■ **ABOUT THIS TASK**: Would you restate all the data that follows, word for word?

■ **DATASET SECTION**:
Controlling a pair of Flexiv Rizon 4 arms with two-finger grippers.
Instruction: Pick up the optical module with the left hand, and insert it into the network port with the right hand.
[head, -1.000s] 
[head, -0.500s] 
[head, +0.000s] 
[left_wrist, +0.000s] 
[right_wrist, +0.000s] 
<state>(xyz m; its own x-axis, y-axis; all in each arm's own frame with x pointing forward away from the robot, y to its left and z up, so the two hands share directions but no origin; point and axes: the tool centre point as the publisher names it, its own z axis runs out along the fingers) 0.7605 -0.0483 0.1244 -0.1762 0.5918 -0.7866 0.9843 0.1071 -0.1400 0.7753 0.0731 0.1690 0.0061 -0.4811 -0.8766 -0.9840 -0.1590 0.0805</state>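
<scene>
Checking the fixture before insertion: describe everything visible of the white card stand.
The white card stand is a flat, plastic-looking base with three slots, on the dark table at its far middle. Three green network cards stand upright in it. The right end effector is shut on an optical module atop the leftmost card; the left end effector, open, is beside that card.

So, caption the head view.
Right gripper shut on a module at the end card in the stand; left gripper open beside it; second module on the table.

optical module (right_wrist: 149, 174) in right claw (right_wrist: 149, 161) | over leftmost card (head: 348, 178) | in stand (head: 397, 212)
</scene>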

■ **ANSWER BOX**:
Controlling a pair of Flexiv Rizon 4 arms with two-finger grippers.
Instruction: Pick up the optical module with the left hand, and insert it into the network port with the right hand.
[head, -1.000s] 
[head, -0.500s] 
[head, +0.000s] 
[left_wrist, +0.000s] 
[right_wrist, +0.000s] 
<state>(xyz m; its own x-axis, y-axis; all in each arm's own frame with x pointing forward away from the robot, y to its left and z up, so the two hands share directions but no origin; point and axes: the tool centre point as the publisher names it, its own z axis runs out along the fingers) 0.7605 -0.0483 0.1244 -0.1762 0.5918 -0.7866 0.9843 0.1071 -0.1400 0.7753 0.0731 0.1690 0.0061 -0.4811 -0.8766 -0.9840 -0.1590 0.0805</state>
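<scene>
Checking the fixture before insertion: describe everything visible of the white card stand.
The white card stand is a flat, plastic-looking base with three slots, on the dark table at its far middle. Three green network cards stand upright in it. The right end effector is shut on an optical module atop the leftmost card; the left end effector, open, is beside that card.

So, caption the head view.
Right gripper shut on a module at the end card in the stand; left gripper open beside it; second module on the table.

optical module (right_wrist: 149, 174) in right claw (right_wrist: 149, 161) | over leftmost card (head: 348, 178) | in stand (head: 397, 212)
</scene>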

No additional answer is needed here.